→ **Task objective**
Restate word for word the material below, starting at the line that contains "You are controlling" and stopping after the last line; skip pictures.

──────

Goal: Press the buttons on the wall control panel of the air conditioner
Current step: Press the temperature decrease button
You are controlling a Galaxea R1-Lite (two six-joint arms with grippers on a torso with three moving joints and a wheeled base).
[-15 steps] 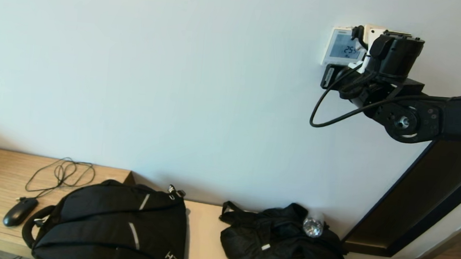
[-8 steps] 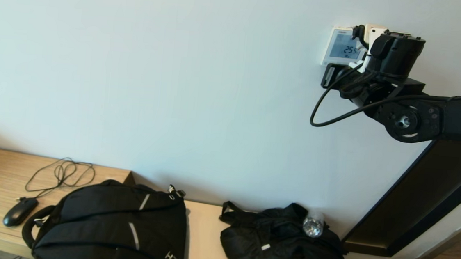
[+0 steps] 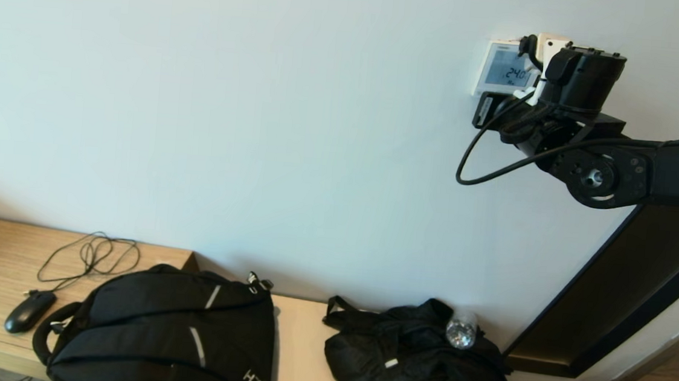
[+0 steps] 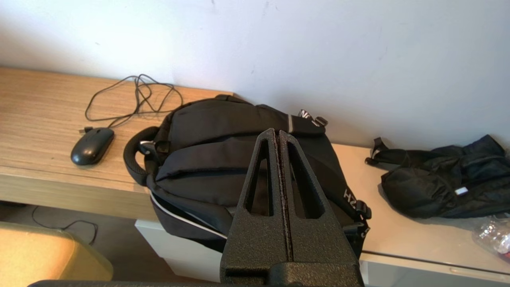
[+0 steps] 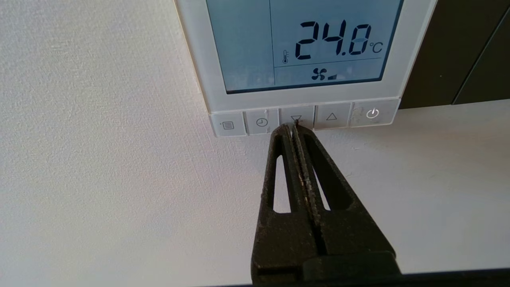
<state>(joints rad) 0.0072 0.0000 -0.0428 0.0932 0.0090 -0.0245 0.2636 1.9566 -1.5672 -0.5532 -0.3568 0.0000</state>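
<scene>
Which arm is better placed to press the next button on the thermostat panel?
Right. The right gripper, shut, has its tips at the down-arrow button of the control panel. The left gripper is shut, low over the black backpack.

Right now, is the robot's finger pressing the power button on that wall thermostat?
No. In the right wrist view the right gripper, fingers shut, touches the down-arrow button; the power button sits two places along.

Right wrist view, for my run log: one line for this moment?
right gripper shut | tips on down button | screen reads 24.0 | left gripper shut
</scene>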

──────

→ **Result of the exercise**
You are controlling a Galaxea R1-Lite (two six-joint arms with grippers on a torso with three moving joints and a wheeled base).
[-15 steps] 
[-8 steps] 
[+0 steps] 
[+0 steps] 
[+0 steps] 
<state>(joints rad) 0.0072 0.0000 -0.0428 0.0932 0.0090 -0.0245 0.2636 1.9566 -1.5672 -0.5532 -0.3568 0.0000</state>
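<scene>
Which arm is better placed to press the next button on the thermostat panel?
Right. The right gripper, shut, has its tips at the down-arrow button of the control panel. The left gripper is shut, low over the black backpack.

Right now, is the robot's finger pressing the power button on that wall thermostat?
No. In the right wrist view the right gripper, fingers shut, touches the down-arrow button; the power button sits two places along.

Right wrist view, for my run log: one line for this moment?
right gripper shut | tips on down button | screen reads 24.0 | left gripper shut
</scene>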

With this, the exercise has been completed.